● PROBLEM DETAILS
Copy exactly the lines from the beginning of the data down to and including the line holding "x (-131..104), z", without any pictures.

● INFORMATION SUPPLIED
....

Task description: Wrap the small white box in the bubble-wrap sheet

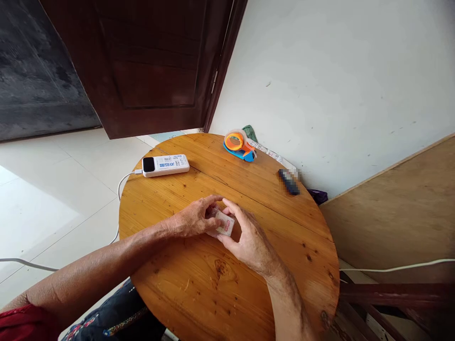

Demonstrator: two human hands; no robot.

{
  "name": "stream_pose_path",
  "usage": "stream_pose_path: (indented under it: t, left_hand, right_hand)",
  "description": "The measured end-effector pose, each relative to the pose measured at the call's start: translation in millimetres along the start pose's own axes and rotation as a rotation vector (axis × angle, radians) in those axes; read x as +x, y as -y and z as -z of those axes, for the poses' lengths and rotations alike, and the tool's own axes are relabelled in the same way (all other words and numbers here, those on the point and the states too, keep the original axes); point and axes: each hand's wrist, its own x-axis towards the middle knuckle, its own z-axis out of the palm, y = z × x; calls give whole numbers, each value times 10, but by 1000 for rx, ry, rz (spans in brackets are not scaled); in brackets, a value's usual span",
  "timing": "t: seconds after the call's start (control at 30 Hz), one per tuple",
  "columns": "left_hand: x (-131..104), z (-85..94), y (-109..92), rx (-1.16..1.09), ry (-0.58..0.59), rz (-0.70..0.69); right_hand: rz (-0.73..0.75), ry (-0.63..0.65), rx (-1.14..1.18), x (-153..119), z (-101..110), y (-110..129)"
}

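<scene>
Between my hands, over the middle of the round wooden table (192, 187), is a small whitish rectangular pack (226, 224) with red print, which looks like a deck of cards. My left hand (199, 217) grips its left side, the thumb lying on its top face and the fingers curled round the far side. From the right, my right hand (249, 239) curves around it: the thumb meets the near edge and the fingers reach the far edge by my left fingertips. The pack's left part and its underside are hidden.
A white device (166, 166) with a black screen and a plugged-in cable (122, 182) lies at the back left. An orange and blue tape dispenser (240, 145) stands at the back, and a dark, partly blurred object (289, 182) lies at the right. A wall (320, 71) rises behind the table.
</scene>
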Motion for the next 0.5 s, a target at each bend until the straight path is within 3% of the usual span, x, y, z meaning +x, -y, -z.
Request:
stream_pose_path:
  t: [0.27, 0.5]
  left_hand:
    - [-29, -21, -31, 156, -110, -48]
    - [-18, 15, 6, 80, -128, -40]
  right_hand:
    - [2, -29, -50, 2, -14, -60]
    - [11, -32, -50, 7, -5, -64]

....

● OUTPUT OF THE TASK
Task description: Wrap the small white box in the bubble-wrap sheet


Demonstrator: two human hands; no robot.

{
  "name": "stream_pose_path",
  "usage": "stream_pose_path: (indented under it: t, left_hand, right_hand)",
  "description": "The measured end-effector pose, each relative to the pose measured at the call's start: translation in millimetres along the start pose's own axes and rotation as a rotation vector (axis × angle, radians) in those axes; read x as +x, y as -y and z as -z of those axes, for the poses' lengths and rotations alike, and the tool's own axes are relabelled in the same way (all other words and numbers here, those on the point and the states too, keep the original axes); point and axes: each hand's wrist, its own x-axis towards the middle knuckle, its own z-axis out of the palm, y = z × x; calls give whole numbers, each value times 10, but by 1000 for rx, ry, rz (spans in brackets are not scaled); in brackets, a value's usual span",
  "timing": "t: seconds after the call's start (control at 30 Hz), one per tuple",
  "columns": "left_hand: x (-131..104), z (-85..94), y (-109..92), rx (-1.16..1.09), ry (-0.58..0.59), rz (-0.70..0.69); right_hand: rz (-0.73..0.75), ry (-0.63..0.65), rx (-1.14..1.18), x (-153..119), z (-101..110), y (-110..129)"

The output has been completed.